The solid-state refrigerators have applications such
as cooling cryogenic sensors in highly sensitive instruments
for semiconductor defect analysis and astronomical
research.
The work is featured in the
April 25, 2005, issue of Applied Physics Letters.*
The NIST-designed refrigerators, each 25 by 15 micrometers,
are sandwiches of a normal metal, an insulator and
a superconducting metal. When a voltage is applied
across the sandwich, the hottest electrons "tunnel"
from the normal metal through the insulator to the
superconductor. The temperature in the normal metal
drops dramatically and drains electronic and vibrational
energy from the objects being cooled.
The researchers used four pairs
of these sandwiches to cool the contents of a silicon
nitrate membrane that was 450 micrometers on a side
and 0.4 micrometers thick. A cube of germanium 250
micrometers on a side was glued on top of the membrane.

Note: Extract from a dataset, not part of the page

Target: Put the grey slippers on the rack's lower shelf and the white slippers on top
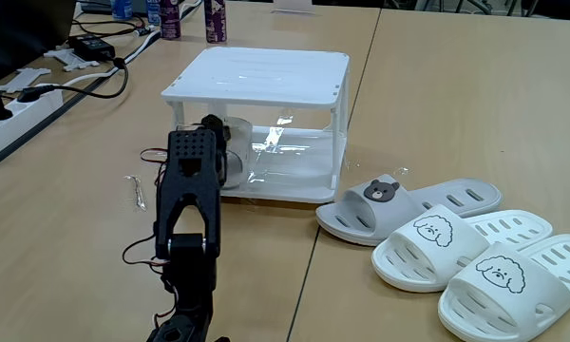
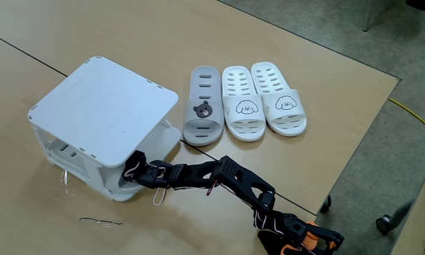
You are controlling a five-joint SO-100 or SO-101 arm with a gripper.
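Pincer [image 2: 132,172] reaches into the rack [image 1: 256,76] at its lower shelf [image 1: 299,171]; whether it grips anything, cannot tell. One grey slipper [image 2: 202,106] lies at the rack's 3 o'clock in a fixed view, white slippers [image 2: 262,99] beside it, waiting.

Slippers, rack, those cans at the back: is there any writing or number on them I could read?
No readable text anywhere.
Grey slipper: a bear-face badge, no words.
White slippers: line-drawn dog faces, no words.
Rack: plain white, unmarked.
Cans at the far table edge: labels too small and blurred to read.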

The cube is about 11,000 times larger than the combined
volume of the refrigerators. This is roughly equivalent
to having a refrigerator the size of a person cool
an object the size of the Statue of Liberty. Both
objects were cooled down to about 200 mK, and further
improvements in refrigerator performance are possible,
according to the paper.
The refrigerators are fabricated
using common chip-making lithography methods, making
production and integration with other microscale devices
straightforward. The devices are much smaller and
less expensive than conventional equipment used for
cooling down to 100 mK, a target temperature for optimizing
the performance of cryogenic sensors. These sensors
take advantage of unusual phenomena that occur at
very low temperatures to detect very small differences
in X-rays given off by nanometer-scale particles,
enabling users such as the semiconductor industry
to identify the particles. The work was supported
in part by the National Aeronautics and Space Administration
and NIST's Office of Microelectronics Programs.
*A.M. Clark, N.A. Miller, A. Williams, S.T. Ruggiero,
G.C. Hilton, L.R. Vale, J.A. Beall, K.D. Irwin, J.N.
Ullom. Cooling of Bulk Material by Electron-Tunneling
Refrigerators. Applied Physics Letters. April 25,
2005.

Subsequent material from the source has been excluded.